WHAT TO DO: Count every line in the data that contains the word "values", then report that number alone.

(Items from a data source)
· · · · · · ·

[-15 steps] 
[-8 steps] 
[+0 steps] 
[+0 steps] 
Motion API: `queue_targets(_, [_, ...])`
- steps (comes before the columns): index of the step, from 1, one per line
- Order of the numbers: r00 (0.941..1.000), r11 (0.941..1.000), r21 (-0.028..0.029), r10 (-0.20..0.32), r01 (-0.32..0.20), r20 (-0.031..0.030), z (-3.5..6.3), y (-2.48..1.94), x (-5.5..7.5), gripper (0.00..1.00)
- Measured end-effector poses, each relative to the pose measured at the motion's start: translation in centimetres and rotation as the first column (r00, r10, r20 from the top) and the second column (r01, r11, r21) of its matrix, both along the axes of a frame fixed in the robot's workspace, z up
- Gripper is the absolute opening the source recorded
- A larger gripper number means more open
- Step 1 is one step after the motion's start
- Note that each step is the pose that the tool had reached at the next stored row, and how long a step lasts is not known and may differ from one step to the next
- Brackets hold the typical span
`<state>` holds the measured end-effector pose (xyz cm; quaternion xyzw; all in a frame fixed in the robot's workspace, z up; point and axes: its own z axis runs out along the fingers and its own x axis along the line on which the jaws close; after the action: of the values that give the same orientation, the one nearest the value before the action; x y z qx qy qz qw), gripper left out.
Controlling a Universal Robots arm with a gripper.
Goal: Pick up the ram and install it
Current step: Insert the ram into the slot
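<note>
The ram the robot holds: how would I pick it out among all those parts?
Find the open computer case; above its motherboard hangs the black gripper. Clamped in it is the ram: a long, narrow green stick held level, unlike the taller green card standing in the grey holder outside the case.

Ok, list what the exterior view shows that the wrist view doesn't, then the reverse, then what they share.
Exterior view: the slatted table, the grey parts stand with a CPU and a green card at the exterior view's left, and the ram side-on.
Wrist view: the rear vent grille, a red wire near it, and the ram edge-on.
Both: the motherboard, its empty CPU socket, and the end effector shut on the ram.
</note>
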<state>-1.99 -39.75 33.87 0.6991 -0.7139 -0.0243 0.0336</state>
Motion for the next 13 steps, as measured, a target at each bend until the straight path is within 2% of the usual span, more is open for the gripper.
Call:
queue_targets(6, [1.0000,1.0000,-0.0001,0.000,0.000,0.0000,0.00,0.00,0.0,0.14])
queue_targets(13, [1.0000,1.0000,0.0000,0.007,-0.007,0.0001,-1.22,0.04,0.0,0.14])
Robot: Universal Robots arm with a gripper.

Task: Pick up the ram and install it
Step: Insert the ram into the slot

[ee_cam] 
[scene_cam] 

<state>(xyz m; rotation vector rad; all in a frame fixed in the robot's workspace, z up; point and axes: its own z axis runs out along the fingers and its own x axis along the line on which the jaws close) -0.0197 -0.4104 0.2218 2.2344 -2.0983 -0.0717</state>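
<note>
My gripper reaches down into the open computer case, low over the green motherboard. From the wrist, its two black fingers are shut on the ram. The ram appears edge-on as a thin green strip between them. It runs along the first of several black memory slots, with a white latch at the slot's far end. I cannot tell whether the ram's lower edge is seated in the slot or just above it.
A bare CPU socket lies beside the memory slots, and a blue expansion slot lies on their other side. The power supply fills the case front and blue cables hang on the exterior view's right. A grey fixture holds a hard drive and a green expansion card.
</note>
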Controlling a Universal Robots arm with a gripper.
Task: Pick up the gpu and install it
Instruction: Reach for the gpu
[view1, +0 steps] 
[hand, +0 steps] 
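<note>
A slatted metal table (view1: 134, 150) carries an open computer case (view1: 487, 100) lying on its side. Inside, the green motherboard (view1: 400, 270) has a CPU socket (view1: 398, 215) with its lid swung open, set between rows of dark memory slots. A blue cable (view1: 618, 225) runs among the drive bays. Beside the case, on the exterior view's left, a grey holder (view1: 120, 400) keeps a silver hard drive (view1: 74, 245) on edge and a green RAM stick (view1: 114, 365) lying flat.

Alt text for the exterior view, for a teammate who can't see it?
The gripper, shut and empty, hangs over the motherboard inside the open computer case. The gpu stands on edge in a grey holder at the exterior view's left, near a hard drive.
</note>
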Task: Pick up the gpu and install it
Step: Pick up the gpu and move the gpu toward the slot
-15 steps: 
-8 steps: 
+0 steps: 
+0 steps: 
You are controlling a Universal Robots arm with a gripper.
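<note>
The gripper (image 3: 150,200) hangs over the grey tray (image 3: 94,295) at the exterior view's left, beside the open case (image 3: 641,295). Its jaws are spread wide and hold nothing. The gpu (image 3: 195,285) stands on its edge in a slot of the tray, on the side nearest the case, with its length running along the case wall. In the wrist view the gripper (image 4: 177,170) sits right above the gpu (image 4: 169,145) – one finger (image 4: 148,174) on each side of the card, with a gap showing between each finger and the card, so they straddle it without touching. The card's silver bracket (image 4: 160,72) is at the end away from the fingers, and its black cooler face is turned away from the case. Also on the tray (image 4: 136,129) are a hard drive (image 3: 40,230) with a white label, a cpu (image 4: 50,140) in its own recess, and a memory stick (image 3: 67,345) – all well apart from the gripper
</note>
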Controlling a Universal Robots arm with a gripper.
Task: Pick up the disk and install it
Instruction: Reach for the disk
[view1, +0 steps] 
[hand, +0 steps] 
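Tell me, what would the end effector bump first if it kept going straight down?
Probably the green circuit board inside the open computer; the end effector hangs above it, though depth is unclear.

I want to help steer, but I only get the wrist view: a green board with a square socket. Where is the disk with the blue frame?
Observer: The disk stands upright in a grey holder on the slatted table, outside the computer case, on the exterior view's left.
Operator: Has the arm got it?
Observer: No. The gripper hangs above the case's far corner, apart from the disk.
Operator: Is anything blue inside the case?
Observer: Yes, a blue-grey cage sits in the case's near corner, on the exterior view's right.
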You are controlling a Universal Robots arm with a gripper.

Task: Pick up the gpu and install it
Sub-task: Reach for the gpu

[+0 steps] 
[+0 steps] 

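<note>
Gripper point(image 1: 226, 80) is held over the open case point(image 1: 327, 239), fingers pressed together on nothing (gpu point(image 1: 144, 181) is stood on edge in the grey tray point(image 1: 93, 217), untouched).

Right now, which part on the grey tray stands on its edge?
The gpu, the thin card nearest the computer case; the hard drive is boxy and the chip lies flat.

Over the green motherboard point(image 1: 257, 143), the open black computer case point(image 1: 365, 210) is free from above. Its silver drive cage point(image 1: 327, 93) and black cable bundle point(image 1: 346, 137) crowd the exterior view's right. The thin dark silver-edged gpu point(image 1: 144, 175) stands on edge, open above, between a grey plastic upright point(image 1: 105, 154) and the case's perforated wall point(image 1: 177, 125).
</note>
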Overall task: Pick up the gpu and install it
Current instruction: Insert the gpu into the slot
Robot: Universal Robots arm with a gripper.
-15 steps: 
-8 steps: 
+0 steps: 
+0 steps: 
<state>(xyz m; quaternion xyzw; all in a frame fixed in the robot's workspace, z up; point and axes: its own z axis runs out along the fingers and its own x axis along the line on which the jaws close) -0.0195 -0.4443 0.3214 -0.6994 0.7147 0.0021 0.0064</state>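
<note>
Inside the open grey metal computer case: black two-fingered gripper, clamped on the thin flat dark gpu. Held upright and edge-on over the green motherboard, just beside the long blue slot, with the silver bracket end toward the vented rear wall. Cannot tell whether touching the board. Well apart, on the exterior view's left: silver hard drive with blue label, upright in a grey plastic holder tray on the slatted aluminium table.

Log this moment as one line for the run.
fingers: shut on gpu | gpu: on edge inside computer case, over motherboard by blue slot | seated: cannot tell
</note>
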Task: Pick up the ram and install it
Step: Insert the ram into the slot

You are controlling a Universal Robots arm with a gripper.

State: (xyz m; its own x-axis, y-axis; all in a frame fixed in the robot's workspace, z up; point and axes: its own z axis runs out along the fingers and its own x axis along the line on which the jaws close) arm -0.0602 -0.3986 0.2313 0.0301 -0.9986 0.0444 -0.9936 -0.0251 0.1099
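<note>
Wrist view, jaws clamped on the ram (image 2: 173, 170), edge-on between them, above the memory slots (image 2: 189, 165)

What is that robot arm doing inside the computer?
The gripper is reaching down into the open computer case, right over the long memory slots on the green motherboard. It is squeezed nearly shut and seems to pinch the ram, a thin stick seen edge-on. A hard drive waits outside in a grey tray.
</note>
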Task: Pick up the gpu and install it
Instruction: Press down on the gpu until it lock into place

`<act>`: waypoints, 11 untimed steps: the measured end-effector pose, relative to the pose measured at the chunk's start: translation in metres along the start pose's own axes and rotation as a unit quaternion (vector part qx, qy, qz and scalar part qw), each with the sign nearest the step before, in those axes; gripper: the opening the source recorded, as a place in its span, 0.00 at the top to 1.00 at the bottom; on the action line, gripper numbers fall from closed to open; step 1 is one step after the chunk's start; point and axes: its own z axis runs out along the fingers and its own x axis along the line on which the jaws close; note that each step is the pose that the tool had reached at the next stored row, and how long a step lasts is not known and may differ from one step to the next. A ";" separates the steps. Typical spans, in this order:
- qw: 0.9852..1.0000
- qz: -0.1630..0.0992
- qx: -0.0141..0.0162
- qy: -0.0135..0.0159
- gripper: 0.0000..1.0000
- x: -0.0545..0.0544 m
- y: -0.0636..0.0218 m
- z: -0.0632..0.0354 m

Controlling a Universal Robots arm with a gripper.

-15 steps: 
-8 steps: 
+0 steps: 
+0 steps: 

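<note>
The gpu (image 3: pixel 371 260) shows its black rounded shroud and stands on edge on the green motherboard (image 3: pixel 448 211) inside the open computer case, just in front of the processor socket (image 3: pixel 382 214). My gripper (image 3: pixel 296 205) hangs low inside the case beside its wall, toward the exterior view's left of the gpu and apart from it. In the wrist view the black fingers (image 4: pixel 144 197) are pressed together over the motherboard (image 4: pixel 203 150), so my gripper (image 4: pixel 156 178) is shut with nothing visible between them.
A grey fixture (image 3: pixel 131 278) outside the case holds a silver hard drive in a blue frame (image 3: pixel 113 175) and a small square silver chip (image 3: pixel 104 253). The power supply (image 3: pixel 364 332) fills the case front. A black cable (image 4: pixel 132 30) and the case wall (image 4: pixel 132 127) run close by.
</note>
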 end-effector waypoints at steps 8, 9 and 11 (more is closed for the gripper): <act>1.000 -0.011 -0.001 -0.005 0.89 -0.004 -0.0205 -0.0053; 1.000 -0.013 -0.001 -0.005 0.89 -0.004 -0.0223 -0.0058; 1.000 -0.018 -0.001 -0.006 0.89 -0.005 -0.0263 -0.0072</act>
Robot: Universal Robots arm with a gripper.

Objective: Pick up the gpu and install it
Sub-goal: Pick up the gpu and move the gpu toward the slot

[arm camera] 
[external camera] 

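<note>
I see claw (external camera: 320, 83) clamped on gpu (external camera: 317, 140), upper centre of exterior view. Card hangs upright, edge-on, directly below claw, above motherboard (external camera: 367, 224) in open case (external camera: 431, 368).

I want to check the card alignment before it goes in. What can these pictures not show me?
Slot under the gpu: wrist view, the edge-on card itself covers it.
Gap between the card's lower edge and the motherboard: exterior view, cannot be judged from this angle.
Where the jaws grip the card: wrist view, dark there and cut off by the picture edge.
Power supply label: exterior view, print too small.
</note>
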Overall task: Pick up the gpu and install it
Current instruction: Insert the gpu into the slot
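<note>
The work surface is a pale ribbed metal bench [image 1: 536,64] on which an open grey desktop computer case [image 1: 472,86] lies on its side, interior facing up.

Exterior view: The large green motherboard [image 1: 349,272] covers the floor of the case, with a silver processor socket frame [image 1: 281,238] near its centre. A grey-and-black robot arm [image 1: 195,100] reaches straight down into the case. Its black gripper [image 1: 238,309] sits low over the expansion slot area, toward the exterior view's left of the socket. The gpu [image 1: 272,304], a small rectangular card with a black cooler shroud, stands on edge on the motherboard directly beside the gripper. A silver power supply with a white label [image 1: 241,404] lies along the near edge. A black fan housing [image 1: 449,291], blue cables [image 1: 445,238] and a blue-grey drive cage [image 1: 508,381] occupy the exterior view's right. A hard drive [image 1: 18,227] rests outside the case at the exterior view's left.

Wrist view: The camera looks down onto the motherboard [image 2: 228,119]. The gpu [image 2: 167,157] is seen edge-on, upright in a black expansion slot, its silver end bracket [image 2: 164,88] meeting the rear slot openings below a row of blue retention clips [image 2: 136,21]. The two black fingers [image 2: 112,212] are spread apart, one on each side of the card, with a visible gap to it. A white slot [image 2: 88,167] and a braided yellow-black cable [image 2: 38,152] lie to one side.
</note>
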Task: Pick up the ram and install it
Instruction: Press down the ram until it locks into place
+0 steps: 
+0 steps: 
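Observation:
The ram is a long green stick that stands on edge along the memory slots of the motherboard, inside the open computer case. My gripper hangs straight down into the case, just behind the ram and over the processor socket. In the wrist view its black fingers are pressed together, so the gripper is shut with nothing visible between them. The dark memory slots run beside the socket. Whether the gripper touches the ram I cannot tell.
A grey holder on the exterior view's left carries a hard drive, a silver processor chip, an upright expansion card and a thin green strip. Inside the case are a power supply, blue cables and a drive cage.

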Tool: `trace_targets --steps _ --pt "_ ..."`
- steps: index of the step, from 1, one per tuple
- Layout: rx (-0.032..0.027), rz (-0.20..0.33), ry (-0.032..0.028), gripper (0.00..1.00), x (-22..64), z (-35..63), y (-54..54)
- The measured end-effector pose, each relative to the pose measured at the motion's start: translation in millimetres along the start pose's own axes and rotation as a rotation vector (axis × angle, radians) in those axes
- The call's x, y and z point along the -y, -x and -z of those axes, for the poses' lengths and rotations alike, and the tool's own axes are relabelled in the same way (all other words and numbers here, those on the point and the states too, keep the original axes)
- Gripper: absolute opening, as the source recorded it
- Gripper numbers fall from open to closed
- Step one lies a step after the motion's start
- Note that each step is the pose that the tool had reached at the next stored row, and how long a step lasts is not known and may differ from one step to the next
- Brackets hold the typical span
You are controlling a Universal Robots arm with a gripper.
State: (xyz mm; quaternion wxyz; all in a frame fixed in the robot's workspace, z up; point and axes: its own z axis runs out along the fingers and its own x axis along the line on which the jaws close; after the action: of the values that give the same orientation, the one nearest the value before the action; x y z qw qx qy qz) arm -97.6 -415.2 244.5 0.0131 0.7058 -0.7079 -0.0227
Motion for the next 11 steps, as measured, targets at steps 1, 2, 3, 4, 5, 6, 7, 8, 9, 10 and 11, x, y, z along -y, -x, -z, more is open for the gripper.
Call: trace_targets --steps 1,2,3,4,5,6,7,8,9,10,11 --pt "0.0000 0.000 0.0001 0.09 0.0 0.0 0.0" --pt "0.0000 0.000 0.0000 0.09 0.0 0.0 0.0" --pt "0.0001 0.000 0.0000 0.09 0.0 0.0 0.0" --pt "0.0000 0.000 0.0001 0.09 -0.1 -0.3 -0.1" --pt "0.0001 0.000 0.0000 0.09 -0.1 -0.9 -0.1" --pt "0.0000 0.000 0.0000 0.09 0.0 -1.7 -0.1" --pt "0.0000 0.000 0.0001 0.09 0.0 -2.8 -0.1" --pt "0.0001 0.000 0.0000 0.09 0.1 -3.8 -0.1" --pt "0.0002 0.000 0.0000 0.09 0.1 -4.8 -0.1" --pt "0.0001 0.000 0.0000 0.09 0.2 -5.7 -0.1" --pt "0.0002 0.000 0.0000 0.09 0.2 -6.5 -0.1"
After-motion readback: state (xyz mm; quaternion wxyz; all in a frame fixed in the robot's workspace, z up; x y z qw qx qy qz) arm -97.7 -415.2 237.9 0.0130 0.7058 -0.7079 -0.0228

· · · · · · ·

SOLVED EXERCISE: 2